_TO DO_
The entries below must be transcribed exactly. Leave nothing out.

(Dataset entries)
☆ ☆ ☆ ☆ ☆ ☆ ☆
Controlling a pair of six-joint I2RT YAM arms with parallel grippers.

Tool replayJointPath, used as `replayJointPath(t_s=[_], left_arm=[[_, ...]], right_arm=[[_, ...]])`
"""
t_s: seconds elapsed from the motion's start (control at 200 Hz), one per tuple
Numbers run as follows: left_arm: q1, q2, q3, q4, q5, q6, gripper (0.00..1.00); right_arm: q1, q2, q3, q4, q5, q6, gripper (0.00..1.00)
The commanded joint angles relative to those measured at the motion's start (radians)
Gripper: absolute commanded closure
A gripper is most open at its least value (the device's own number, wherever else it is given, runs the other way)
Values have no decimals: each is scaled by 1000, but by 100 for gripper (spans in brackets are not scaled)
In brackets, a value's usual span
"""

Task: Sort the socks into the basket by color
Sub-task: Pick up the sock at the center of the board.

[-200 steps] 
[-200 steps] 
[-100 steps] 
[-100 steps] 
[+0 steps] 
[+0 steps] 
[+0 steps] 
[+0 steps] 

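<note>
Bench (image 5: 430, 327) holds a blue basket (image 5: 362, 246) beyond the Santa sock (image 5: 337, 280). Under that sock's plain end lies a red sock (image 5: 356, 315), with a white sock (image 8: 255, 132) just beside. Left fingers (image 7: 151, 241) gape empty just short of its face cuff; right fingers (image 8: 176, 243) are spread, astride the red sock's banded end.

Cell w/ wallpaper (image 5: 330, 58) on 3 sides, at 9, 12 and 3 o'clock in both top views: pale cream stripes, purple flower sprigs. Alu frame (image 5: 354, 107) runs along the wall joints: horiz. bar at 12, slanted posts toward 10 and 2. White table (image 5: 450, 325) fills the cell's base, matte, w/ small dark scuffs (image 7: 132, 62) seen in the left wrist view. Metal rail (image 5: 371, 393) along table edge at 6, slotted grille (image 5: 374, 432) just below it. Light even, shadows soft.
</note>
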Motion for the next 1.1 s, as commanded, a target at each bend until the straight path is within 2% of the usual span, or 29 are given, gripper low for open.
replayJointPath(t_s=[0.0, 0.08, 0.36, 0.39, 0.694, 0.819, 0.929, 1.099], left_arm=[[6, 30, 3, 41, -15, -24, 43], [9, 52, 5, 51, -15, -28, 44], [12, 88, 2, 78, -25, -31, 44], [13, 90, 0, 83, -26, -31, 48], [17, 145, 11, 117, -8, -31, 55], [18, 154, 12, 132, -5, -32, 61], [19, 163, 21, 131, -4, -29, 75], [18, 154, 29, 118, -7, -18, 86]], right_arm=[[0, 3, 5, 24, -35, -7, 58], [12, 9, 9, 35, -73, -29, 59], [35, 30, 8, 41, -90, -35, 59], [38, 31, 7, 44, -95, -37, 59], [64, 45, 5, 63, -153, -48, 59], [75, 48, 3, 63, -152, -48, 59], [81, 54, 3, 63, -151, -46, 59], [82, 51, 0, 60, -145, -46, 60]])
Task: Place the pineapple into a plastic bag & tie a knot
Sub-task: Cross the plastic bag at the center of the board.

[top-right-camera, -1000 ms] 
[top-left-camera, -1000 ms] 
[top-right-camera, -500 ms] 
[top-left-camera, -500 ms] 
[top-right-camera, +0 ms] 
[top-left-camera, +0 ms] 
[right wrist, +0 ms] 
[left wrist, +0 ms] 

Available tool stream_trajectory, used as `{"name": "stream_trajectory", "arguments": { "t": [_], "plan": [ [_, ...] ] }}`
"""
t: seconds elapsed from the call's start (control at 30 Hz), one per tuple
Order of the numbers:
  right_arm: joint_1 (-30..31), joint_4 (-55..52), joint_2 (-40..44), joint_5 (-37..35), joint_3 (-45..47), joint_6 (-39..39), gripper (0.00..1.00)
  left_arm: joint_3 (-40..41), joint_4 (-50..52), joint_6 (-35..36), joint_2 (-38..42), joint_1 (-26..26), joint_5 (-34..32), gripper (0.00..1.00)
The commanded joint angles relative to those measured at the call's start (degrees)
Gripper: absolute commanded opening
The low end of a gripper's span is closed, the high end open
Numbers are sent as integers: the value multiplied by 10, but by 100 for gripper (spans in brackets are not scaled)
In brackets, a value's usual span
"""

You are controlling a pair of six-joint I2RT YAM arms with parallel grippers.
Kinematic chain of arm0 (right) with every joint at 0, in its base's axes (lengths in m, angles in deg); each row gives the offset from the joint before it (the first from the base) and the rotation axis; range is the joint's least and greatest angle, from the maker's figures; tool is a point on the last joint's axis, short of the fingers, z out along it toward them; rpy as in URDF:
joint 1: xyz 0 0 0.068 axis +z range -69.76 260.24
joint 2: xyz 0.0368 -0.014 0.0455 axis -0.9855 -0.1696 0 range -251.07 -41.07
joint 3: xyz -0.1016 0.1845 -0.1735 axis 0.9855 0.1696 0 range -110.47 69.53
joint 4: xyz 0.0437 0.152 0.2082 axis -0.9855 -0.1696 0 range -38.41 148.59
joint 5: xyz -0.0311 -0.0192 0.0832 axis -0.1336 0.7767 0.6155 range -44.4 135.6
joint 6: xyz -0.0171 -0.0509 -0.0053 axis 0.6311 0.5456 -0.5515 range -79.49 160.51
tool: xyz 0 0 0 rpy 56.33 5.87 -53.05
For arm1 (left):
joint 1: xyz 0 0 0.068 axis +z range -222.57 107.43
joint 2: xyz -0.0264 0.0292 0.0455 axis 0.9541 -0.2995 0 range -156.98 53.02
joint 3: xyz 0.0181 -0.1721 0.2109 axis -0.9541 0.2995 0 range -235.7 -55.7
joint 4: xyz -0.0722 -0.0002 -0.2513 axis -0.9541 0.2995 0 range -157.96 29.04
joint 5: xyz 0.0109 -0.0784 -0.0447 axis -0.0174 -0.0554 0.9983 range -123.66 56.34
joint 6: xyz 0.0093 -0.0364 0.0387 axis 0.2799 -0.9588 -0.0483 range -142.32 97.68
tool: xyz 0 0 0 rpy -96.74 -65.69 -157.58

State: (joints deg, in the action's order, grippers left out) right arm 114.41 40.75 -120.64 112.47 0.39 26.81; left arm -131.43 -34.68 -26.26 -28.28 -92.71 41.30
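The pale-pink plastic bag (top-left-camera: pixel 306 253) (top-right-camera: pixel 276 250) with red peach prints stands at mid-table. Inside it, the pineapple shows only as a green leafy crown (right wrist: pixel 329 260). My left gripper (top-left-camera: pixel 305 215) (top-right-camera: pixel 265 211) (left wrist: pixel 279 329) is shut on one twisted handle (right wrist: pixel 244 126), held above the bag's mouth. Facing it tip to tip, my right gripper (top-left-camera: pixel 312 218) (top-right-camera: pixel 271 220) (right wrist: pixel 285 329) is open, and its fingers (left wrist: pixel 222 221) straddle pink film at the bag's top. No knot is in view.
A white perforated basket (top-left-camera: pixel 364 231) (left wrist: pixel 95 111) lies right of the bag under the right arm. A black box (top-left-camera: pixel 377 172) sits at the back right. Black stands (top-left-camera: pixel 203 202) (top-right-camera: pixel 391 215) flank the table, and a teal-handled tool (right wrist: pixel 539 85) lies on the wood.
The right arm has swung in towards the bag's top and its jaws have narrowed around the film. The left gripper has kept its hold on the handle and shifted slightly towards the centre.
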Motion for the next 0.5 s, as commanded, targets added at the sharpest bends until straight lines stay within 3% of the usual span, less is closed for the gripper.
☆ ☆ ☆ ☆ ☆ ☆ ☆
_SOLUTION TO THIS PROBLEM_
Controlling a pair of six-joint I2RT YAM arms with parallel grippers.

Tool replayJointPath, used as `replayJointPath(t_s=[_], left_arm=[[_, ...]], right_arm=[[_, ...]])`
"""
t_s: seconds elapsed from the motion's start (control at 200 Hz), one per tuple
Numbers run as follows: left_arm: q1, q2, q3, q4, q5, q6, gripper (0.00..1.00); right_arm: q1, q2, q3, q4, q5, q6, gripper (0.00..1.00)
The commanded joint angles relative to those measured at the motion's start (radians)
Gripper: absolute commanded closure
A gripper is most open at its least value (the device's own number, wherever else it is given, runs the other way)
Values have no decimals: each is scaled by 1000, but by 100 for gripper (spans in brackets are not scaled)
In brackets, a value's usual span
"""

Task: Sort the socks into the basket by color
Sub-task: Pick up the sock at the center of the board.

[-200 steps] 
[-200 steps] 
[-100 steps] 
[-100 steps] 
[+0 steps] 
[+0 steps] 
[+0 steps] 
[+0 steps] 

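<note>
Bench (image 5: 430, 327) holds a blue basket (image 5: 362, 246) beyond the Santa sock (image 5: 337, 280). Under that sock's plain end lies a red sock (image 5: 356, 315), with a white sock (image 8: 255, 132) just beside. Left fingers (image 7: 151, 241) gape empty just short of its face cuff; right fingers (image 8: 176, 243) are spread, astride the red sock's banded end.

Cell w/ wallpaper (image 5: 330, 58) on 3 sides, at 9, 12 and 3 o'clock in both top views: pale cream stripes, purple flower sprigs. Alu frame (image 5: 354, 107) runs along the wall joints: horiz. bar at 12, slanted posts toward 10 and 2. White table (image 5: 450, 325) fills the cell's base, matte, w/ small dark scuffs (image 7: 132, 62) seen in the left wrist view. Metal rail (image 5: 371, 393) along table edge at 6, slotted grille (image 5: 374, 432) just below it. Light even, shadows soft.
</note>
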Motion for the next 1.1 s, as commanded, a target at each bend until the straight path is within 2% of the usual span, or 29 are given, gripper low for open.
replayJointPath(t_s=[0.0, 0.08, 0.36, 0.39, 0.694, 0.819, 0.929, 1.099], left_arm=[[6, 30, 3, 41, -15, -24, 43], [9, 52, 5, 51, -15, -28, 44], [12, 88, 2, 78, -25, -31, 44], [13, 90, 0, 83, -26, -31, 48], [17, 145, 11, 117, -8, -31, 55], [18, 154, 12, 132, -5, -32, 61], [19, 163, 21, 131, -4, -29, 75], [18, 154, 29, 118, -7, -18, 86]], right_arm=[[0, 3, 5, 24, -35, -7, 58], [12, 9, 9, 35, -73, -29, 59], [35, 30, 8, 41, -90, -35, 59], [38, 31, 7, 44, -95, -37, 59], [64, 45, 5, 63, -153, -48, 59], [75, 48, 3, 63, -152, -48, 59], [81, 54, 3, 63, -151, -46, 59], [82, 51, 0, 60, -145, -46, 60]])
Task: Place the pineapple into a plastic bag & tie a knot
Sub-task: Cross the plastic bag at the center of the board.

[top-right-camera, -1000 ms] 
[top-left-camera, -1000 ms] 
[top-right-camera, -500 ms] 
[top-left-camera, -500 ms] 
[top-right-camera, +0 ms] 
[top-left-camera, +0 ms] 
[right wrist, +0 ms] 
[left wrist, +0 ms] 

Available tool stream_trajectory, used as `{"name": "stream_trajectory", "arguments": { "t": [_], "plan": [ [_, ...] ] }}`
"""
t: seconds elapsed from the call's start (control at 30 Hz), one per tuple
Order of the numbers:
  right_arm: joint_1 (-30..31), joint_4 (-55..52), joint_2 (-40..44), joint_5 (-37..35), joint_3 (-45..47), joint_6 (-39..39), gripper (0.00..1.00)
  left_arm: joint_3 (-40..41), joint_4 (-50..52), joint_6 (-35..36), joint_2 (-38..42), joint_1 (-26..26), joint_5 (-34..32), gripper (0.00..1.00)
The commanded joint angles relative to those measured at the call's start (degrees)
Gripper: absolute commanded opening
The low end of a gripper's span is closed, the high end open
Numbers are sent as integers: the value multiplied by 10, but by 100 for gripper (spans in brackets are not scaled)
In brackets, a value's usual span
"""

You are controlling a pair of six-joint I2RT YAM arms with parallel grippers.
Kinematic chain of arm0 (right) with every joint at 0, in its base's axes (lengths in m, angles in deg); each row gives the offset from the joint before it (the first from the base) and the rotation axis; range is the joint's least and greatest angle, from the maker's figures; tool is a point on the last joint's axis, short of the fingers, z out along it toward them; rpy as in URDF:
joint 1: xyz 0 0 0.068 axis +z range -69.76 260.24
joint 2: xyz 0.0368 -0.014 0.0455 axis -0.9855 -0.1696 0 range -251.07 -41.07
joint 3: xyz -0.1016 0.1845 -0.1735 axis 0.9855 0.1696 0 range -110.47 69.53
joint 4: xyz 0.0437 0.152 0.2082 axis -0.9855 -0.1696 0 range -38.41 148.59
joint 5: xyz -0.0311 -0.0192 0.0832 axis -0.1336 0.7767 0.6155 range -44.4 135.6
joint 6: xyz -0.0171 -0.0509 -0.0053 axis 0.6311 0.5456 -0.5515 range -79.49 160.51
tool: xyz 0 0 0 rpy 56.33 5.87 -53.05
For arm1 (left):
joint 1: xyz 0 0 0.068 axis +z range -222.57 107.43
joint 2: xyz -0.0264 0.0292 0.0455 axis 0.9541 -0.2995 0 range -156.98 53.02
joint 3: xyz 0.0181 -0.1721 0.2109 axis -0.9541 0.2995 0 range -235.7 -55.7
joint 4: xyz -0.0722 -0.0002 -0.2513 axis -0.9541 0.2995 0 range -157.96 29.04
joint 5: xyz 0.0109 -0.0784 -0.0447 axis -0.0174 -0.0554 0.9983 range -123.66 56.34
joint 6: xyz 0.0093 -0.0364 0.0387 axis 0.2799 -0.9588 -0.0483 range -142.32 97.68
tool: xyz 0 0 0 rpy -96.74 -65.69 -157.58

State: (joints deg, in the action's order, grippers left out) right arm 114.41 40.75 -120.64 112.47 0.39 26.81; left arm -131.43 -34.68 -26.26 -28.28 -92.71 41.30
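The pale-pink plastic bag (top-left-camera: pixel 306 253) (top-right-camera: pixel 276 250) with red peach prints stands at mid-table. Inside it, the pineapple shows only as a green leafy crown (right wrist: pixel 329 260). My left gripper (top-left-camera: pixel 305 215) (top-right-camera: pixel 265 211) (left wrist: pixel 279 329) is shut on one twisted handle (right wrist: pixel 244 126), held above the bag's mouth. Facing it tip to tip, my right gripper (top-left-camera: pixel 312 218) (top-right-camera: pixel 271 220) (right wrist: pixel 285 329) is open, and its fingers (left wrist: pixel 222 221) straddle pink film at the bag's top. No knot is in view.
A white perforated basket (top-left-camera: pixel 364 231) (left wrist: pixel 95 111) lies right of the bag under the right arm. A black box (top-left-camera: pixel 377 172) sits at the back right. Black stands (top-left-camera: pixel 203 202) (top-right-camera: pixel 391 215) flank the table, and a teal-handled tool (right wrist: pixel 539 85) lies on the wood.
The right arm has swung in towards the bag's top and its jaws have narrowed around the film. The left gripper has kept its hold on the handle and shifted slightly towards the centre.
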Motion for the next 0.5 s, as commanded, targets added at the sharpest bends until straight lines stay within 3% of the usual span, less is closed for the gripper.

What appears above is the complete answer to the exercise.